Tenth Review Conference of the Parties to the Treaty on the Non-Proliferation of Nuclear Weapons

Updated: Oct 12



Palácio do Planalto from Brasilia, Brasil, CC BY 2.0 <https://creativecommons.org/licenses/by/2.0>, via Wikimedia Commons



Boris Kyrychenko, a Blumenfeld Junior Fellow at Science for Peace, is also a recent undergraduate from the University of Toronto, completing his major in International Relations



When it comes to the myriad of existential threats currently plaguing the international community, the threat of nuclear annihilation has made a concerning come back. “Humanity is just one misunderstanding, one miscalculation away from nuclear annihilation.” This was one of the opening remarks made by United Nations Secretary General Antonio Guterres, on the first day of the 10th Review Conference of the Treaty on the Non-Proliferation of Nuclear Weapons (NPT), a gathering of over 190 states, held August 2022 in New York City.


Delayed by the pandemic for over a year, it was the successor to the previous conference of 2015, which failed to result in much progress. Despite this past disappointment, there was hope that this year would be different. Held amid a backdrop of war on the European continent, and a year in which members of the United Nations Security Council (UNSC) collectively spent millions on major modernization programs for their nuclear arsenals, the stage was seemingly set for much needed dialogue on nuclear disarmament.


To be fair, some progress was made. Dialogue was a positive development, with many delegations stating that the conversations held resulted in a strengthening of international unity on non-proliferation, encouraged peaceful nuclear cooperation and highlighted the importance of the NPT for future disarmament. For instance, the representatives of several Arab states (and Iran) were able to discuss the importance of a nuclear weapons-free zone in the Middle East, and how that would require Israeli cooperation and accession to the Treaty. Furthermore, all UNSC powers explicitly denounced nuclear proliferation and expressed ways in which their respective nations have worked towards arms reduction. The UK, for instance, stated that it has approximately halved its stockpile since the end of the Cold War. London has also de-targeted and de-alerted many of its warheads, meaning that any launch would take days instead of minutes.

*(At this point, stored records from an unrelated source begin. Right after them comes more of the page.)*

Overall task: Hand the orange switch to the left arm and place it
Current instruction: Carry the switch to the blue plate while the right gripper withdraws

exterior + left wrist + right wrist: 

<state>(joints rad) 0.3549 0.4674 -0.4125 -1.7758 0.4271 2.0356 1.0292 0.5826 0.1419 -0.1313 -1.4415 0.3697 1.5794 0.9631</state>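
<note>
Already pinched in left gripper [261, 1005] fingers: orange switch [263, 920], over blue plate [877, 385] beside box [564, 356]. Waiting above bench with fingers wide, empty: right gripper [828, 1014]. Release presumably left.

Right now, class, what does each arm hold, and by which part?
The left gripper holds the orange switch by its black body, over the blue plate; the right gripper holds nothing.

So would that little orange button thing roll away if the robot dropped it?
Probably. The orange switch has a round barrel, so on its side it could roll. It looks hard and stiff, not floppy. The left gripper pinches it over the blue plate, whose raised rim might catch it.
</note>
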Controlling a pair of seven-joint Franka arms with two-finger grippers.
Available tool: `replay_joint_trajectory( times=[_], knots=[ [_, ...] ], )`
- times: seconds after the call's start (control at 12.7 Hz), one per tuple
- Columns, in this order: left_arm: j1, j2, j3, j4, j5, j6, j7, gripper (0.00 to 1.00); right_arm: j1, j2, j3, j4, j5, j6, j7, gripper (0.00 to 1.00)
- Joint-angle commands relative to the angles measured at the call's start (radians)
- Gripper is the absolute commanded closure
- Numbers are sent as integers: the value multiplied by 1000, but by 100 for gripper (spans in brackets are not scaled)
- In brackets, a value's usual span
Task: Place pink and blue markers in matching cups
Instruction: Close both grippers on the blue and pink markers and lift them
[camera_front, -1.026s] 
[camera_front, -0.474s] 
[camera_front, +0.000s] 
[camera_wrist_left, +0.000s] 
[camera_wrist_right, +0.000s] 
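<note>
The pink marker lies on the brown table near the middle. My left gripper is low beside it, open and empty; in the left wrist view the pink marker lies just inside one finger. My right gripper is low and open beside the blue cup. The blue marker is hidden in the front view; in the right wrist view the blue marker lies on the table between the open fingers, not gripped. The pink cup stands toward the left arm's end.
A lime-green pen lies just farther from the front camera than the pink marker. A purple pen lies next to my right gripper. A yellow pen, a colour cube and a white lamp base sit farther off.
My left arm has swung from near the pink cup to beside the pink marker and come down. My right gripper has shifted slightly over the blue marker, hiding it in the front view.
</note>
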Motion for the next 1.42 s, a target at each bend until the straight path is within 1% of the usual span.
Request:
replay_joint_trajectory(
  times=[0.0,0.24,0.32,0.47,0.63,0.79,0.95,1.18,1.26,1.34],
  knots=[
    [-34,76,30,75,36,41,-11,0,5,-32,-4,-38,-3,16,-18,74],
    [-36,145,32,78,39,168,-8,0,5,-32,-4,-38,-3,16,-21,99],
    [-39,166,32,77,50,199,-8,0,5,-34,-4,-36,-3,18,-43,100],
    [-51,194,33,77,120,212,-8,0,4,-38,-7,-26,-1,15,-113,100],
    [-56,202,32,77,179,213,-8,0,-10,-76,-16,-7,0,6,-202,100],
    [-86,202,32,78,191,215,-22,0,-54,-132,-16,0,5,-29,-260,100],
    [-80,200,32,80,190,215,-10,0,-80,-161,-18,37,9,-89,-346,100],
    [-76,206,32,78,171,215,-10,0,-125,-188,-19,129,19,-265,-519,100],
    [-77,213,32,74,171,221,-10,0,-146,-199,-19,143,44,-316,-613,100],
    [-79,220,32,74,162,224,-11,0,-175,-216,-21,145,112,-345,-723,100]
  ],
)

Concerning the reduction of the world’s two largest nuclear arsenals, those of Russia and the United States, the two powers made some encouraging pronouncements. They renewed pledge to continue to fully implement the 2010 New Strategic Arms Reduction Treaty (START) and “to pursue negotiations in good faith on a successor framework to the new START before its expiration in 2026, in order to achieve deeper, irreversible, and verifiable reductions in their nuclear arsenals.” Such statements, especially when they are being made at a time of heightened tensions resulting from the Russo-Ukrainian War, are not inconsequential.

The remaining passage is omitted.